* _TASK TO COMPLETE_
Transcribe the material from its first line onward, ending with the line that contains "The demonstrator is" and adding nothing beyond it.

* _THE DATA_
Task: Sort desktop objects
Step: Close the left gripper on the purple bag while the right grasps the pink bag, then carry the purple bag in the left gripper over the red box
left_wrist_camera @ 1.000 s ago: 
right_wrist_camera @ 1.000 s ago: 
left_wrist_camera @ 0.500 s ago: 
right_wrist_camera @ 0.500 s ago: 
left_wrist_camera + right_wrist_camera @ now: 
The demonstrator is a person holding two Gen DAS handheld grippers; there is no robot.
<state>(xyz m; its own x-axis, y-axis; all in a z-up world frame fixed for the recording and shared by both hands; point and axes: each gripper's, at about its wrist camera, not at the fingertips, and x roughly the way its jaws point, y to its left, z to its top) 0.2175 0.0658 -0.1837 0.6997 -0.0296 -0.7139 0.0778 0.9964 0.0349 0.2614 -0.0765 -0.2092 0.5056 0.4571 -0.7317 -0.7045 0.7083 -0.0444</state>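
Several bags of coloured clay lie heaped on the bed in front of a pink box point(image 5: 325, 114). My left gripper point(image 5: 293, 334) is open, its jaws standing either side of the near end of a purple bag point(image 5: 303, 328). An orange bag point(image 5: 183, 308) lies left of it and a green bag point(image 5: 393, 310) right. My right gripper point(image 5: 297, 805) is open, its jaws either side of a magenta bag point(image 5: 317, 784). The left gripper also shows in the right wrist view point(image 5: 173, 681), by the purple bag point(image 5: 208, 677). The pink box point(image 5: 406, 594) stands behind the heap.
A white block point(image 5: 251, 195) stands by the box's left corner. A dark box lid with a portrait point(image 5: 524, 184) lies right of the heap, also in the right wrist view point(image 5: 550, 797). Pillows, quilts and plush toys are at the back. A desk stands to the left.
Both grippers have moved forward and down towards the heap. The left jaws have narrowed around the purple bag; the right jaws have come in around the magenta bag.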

* _REPLY_
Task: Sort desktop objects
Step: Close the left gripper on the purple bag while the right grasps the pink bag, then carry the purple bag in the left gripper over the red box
left_wrist_camera @ 1.000 s ago: 
right_wrist_camera @ 1.000 s ago: 
left_wrist_camera @ 0.500 s ago: 
right_wrist_camera @ 0.500 s ago: 
left_wrist_camera + right_wrist_camera @ now: 
The demonstrator is a person holding two Gen DAS handheld grippers; there is no robot.

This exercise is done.